I’m not a coupon cutter — and probably will never be one.
My wife, Yael, on the other hand, is the complete opposite.
She always knows where to save 0.50¢ on English Cucumbers and a buck off a box of Cheerios.
Yael is what I call a “micro-saver.”
Don’t get me wrong; I think coupons and price matching are fantastic. I just wasn’t built like that.
I’m more of a “macro-saver” (versus a “micro-saver”).
In other words, I look at big ways to save money that don’t take a lot of time.
And if you’re a macro-saver like me, today’s your lucky day.
Below, I’ve put together my top 3 macro-saving tips, which could put thousands of dollars back into your wallet — without cutting a single coupon. 😉
Tip #1 ThriftBooks.com
Thriftbooks connects you to discount wholesalers that’ll sell you a new or used book for a fraction of the retail price.
Take Malcolm Gladwell’s, The Tipping Point, for example.
In hardcover, Barnes and Nobels sell it for $18.98.
At Thriftbooks, it’s $4.59 for a *like-new copy.
(* My experience of like-new is that it’s really “like-new.”)
In other words, you can buy four books for the price of one.
The only drawback to Thriftbooks is waiting for the books to come in the mail vs. getting them right away.
To get around this, I usually stock up and order five books at a time. Before I start my last book, I’ve ordered my next batch.
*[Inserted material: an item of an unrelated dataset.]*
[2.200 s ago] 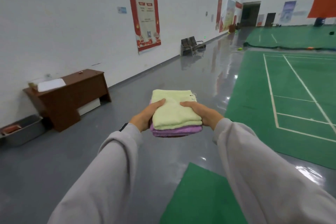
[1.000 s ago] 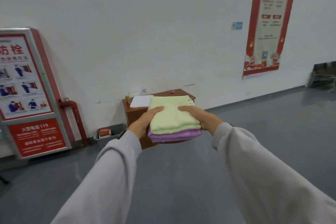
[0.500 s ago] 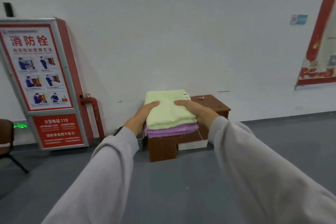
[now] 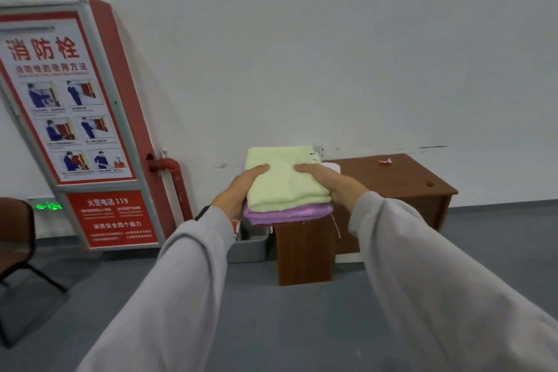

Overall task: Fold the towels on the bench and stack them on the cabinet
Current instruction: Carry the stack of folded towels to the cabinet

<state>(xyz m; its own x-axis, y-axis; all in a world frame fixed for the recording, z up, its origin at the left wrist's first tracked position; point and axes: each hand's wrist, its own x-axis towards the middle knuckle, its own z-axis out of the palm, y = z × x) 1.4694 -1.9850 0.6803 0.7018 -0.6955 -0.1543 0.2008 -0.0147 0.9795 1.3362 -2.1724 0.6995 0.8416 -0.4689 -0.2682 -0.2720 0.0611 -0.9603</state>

FYI: Shipping is free for orders over $10. But if you live in Canada (like me), they charge you a couple of bucks for shipping. It’s still worth it.
Tip #2 – Low-cost grocery stores
On average, you can save anywhere between 10% to 30% just by choosing to shop at a discount vs. higher-cost grocery store.
In the US, options like Aldi, Lidl, 365, Winco, Fresh Thyme, and Sprouts are good ones.
Here in Canada, we have FreshCo., Food Basics, Foodland, and No-Frills.
I have to admit, the low-cost store’s floors aren’t as shiny, and they don’t have the fancy-schmancy signage. But that’s how you save money.
I did my math: On average, if prices are just 15% lower at a discount grocery store, I will save over $148,000 in my lifetime. Bottom line: A can of tomatoes is a can of tomatoes. Bye, bye shiny floors. 😉
Tip #3 – Ebates.com
Ebates gives you cash back for shopping at stores like Amazon, Walmart, Macy’s, Sephora, OldNavy, and Coach.
Typically they’ll pay you 2.5% to 10% of your purchase price (with a cheque) just by going through their site.
When I first heard about Ebates, I thought “this sounds too good to be true. What’s the catch?”
There isn’t one.
Here’s how they explain it on their site: “It’s really quite simple. Just like almost every other online shopping centre, we get a commission from the stores when you make a purchase. Instead of keeping that money – like almost all other sites do – we share it with you!”
Personally, we’ve gotten lots of cheques from Ebates.
The only downside is that you might get tempted to visit other stores that are offering cash-back deals and buy something you don’t need.
If you know that online shopping is your kryptonite, you might want to stay away from this one and adopt a pay-only-retail strategy.
So there you have it — three ways to save money without cutting a single coupon.
Are you a macro or micro saver?
Do you have any tips and tricks that help you automatically save money without cutting coupons?
Let me know in the comments.
Afterthoughts — A reflection from your comments. 🤔
Y’all came up with some additional resources that could save some serious bucks.
Here were my favorites (not in any particular order):
- Poshmark.com to buy new/slightly used clothes at huge savings — like eBay, but for clothes. (via @MichelleMartello)
- Retailmenot.com (I don’t know how I forgot this one) to find discounts on internet services and software. (via @MichelleMartello)
- E-books from BookBub.com. Thousands of e-books at a fraction of the cost of Kobo or Kindle. (via @James)
- Awesomebooks.com for bookworms. Comes with low shipping or free depending on the number of books that you will buy. (via @PPGal)
- Use the local library for DVDs, CDs, ebooks, audiobooks, online periodicals, streaming services, financial databases, consumer reports, etc. And cool sites that come for free with a library card like lynda.com, kanopystreaming.com, and zinio.com. (via @fbgcai)
- Save money on groceries by shopping your own pantry. I love the idea of being creative with what you got. Challenge yourself to make a meal with items that you already have, and pretend you’re competing in Masterchef. (via @PPGal)
Thanks for all your comments. I loved them all!